To do
A verbatim reproduction of the lines below, from the line containing "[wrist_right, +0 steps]" through the line containing "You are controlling", both ends included, is the whole required output.

Provided entries

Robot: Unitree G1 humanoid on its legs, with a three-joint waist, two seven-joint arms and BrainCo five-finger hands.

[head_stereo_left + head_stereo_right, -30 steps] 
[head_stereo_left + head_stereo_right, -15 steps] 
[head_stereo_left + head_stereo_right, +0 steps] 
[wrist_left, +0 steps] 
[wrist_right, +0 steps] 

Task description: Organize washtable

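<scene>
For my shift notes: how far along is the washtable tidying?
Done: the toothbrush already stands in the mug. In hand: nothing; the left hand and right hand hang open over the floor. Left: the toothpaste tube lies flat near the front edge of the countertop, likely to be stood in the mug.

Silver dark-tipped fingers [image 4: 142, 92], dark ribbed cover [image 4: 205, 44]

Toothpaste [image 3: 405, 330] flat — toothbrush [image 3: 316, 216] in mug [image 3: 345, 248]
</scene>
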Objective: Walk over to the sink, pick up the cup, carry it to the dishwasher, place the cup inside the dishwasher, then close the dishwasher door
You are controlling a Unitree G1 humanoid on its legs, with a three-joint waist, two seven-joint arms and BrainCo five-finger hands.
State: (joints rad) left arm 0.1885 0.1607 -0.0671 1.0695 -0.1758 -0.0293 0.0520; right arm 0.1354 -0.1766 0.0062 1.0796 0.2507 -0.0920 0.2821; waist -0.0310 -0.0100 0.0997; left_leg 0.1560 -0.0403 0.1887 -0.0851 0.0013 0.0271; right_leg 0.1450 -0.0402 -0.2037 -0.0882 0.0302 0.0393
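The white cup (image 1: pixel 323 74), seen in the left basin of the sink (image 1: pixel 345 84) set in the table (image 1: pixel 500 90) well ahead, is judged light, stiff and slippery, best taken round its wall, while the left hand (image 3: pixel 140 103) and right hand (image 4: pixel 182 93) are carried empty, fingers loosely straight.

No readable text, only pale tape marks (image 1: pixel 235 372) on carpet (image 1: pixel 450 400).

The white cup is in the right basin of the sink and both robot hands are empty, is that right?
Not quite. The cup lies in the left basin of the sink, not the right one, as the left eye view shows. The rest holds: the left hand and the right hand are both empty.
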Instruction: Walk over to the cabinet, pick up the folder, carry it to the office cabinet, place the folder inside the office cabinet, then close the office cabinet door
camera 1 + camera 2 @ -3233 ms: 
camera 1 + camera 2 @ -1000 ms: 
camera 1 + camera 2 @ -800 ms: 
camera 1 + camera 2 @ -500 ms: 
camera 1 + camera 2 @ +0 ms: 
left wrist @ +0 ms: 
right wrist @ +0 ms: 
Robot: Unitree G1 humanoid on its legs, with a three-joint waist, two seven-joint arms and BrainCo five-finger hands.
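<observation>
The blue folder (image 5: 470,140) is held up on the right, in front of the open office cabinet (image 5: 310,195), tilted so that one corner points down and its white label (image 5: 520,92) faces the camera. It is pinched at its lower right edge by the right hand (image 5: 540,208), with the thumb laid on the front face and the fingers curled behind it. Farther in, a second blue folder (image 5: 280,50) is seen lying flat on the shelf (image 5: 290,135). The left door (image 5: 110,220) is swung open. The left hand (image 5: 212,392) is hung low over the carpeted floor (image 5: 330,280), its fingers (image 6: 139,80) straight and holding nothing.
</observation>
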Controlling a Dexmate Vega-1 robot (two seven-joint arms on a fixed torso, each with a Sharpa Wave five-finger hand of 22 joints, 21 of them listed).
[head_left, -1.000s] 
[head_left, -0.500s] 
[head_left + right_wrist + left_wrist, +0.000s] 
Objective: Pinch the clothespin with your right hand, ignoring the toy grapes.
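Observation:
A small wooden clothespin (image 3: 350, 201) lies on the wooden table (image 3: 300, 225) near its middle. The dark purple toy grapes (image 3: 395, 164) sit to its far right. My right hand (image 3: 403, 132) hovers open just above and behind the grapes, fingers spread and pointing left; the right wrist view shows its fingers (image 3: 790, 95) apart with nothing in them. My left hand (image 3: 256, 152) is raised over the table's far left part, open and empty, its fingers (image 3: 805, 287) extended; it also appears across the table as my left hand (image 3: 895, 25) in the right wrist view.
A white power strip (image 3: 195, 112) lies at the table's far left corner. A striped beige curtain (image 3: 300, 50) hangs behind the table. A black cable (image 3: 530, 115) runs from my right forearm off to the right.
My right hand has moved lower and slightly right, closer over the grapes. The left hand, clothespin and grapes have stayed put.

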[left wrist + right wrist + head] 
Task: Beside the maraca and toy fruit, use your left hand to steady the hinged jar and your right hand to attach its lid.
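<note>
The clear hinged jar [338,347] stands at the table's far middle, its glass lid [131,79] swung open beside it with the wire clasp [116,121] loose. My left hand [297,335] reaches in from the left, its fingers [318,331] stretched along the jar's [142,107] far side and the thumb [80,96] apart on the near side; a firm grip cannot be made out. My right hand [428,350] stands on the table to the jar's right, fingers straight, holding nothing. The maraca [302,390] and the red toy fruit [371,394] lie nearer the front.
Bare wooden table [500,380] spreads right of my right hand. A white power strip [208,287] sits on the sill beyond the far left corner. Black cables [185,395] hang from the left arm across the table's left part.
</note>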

Answer box
[wrist_right, +0 steps] 

Task description: Organize washtable

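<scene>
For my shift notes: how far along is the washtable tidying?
Done: the toothbrush already stands in the mug. In hand: nothing; the left hand and right hand hang open over the floor. Left: the toothpaste tube lies flat near the front edge of the countertop, likely to be stood in the mug.

Silver dark-tipped fingers [image 4: 142, 92], dark ribbed cover [image 4: 205, 44]

Toothpaste [image 3: 405, 330] flat — toothbrush [image 3: 316, 216] in mug [image 3: 345, 248]
</scene>
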Objective: Walk over to the sink, pick up the cup, carry it to the dishwasher, place the cup inside the dishwasher, then close the dishwasher door
You are controlling a Unitree G1 humanoid on its legs, with a three-joint waist, two seven-joint arms and BrainCo five-finger hands.

The exercise requires no further output.